- [ASSIGNMENT]:
A copy of the listing below is needed, exact in every line and without images.

- [DATA SHOWN]:
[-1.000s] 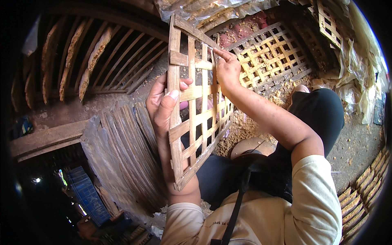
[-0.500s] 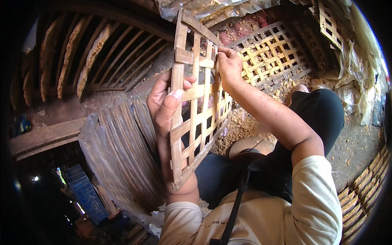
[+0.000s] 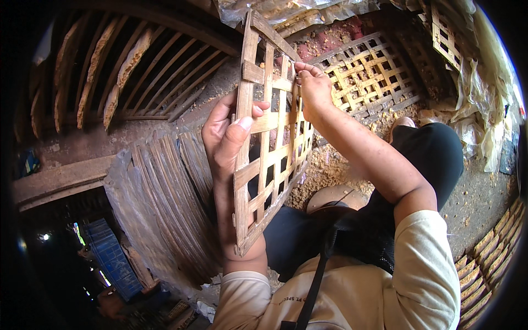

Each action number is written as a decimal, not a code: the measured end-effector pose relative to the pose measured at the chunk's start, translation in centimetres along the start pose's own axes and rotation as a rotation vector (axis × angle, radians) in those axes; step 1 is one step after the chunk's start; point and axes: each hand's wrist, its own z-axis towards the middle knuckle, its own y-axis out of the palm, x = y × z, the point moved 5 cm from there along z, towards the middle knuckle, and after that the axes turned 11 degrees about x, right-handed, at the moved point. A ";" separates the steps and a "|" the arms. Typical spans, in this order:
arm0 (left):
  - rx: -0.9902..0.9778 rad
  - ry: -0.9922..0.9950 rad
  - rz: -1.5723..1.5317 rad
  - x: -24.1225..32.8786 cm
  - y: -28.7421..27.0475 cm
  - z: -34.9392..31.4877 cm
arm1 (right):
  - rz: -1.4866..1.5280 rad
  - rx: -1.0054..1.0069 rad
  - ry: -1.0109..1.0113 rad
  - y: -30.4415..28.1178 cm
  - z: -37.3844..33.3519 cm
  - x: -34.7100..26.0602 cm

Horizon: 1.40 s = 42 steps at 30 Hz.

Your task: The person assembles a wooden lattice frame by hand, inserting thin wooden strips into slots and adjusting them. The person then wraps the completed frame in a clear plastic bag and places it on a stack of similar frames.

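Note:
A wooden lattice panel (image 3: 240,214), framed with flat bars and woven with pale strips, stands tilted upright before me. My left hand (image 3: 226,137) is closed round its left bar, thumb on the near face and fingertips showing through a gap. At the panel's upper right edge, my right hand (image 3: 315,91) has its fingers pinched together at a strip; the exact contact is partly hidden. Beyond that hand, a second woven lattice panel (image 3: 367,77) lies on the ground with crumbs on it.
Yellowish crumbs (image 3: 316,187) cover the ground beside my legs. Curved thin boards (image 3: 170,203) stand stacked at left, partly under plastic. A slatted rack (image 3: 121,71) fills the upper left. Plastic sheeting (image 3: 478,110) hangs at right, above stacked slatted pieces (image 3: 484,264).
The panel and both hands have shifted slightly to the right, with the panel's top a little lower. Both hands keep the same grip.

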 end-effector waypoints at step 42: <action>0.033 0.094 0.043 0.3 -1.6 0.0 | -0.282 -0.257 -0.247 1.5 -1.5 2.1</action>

- [YOUR RESPONSE]:
[-1.000s] 
[-0.500s] 
[+0.000s] 

Each action number is written as a decimal, not a code: the measured end-effector pose relative to the pose measured at the chunk's start, translation in centimetres along the start pose's own axes and rotation as a rotation vector (axis × angle, radians) in those axes; step 1 is one step after the chunk's start; point and axes: each hand's wrist, its own z-axis towards the middle knuckle, its own y-axis out of the palm, x = y × z, the point moved 5 cm from there along z, towards the middle knuckle, and after that the axes turned 11 degrees about x, right-handed, at the moved point. A ";" separates the steps and a "|" the arms. Typical spans, in this order:
arm0 (left):
  - rx: -0.9902..0.9778 rad
  - ry: -0.9922..0.9950 rad
  - rz: -1.5723..1.5317 rad
  - x: -24.1225..32.8786 cm
  - y: -28.7421..27.0475 cm
  - z: -34.9392..31.4877 cm
arm1 (right):
  - rz: -1.4866..1.5280 rad
  - rx: -1.0054..1.0069 rad
  - ry: -1.0109..1.0113 rad
  - y: -30.4415..28.1178 cm
  - z: -37.3844..33.3519 cm
  - x: -34.7100..26.0602 cm

Horizon: 1.40 s = 42 steps at 30 Hz.

Your task: The person assembles a wooden lattice frame by hand, inserting thin wooden strips into slots and adjusting them. The person then wraps the completed frame in a clear plastic bag and places it on a stack of similar frames.

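Note:
A wooden lattice panel (image 3: 240,214), framed with flat bars and woven with pale strips, stands tilted upright before me. My left hand (image 3: 226,137) is closed round its left bar, thumb on the near face and fingertips showing through a gap. At the panel's upper right edge, my right hand (image 3: 315,91) has its fingers pinched together at a strip; the exact contact is partly hidden. Beyond that hand, a second woven lattice panel (image 3: 367,77) lies on the ground with crumbs on it.
Yellowish crumbs (image 3: 316,187) cover the ground beside my legs. Curved thin boards (image 3: 170,203) stand stacked at left, partly under plastic. A slatted rack (image 3: 121,71) fills the upper left. Plastic sheeting (image 3: 478,110) hangs at right, above stacked slatted pieces (image 3: 484,264).
The panel and both hands have shifted slightly to the right, with the panel's top a little lower. Both hands keep the same grip.
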
 end-effector waypoints at step 42: <action>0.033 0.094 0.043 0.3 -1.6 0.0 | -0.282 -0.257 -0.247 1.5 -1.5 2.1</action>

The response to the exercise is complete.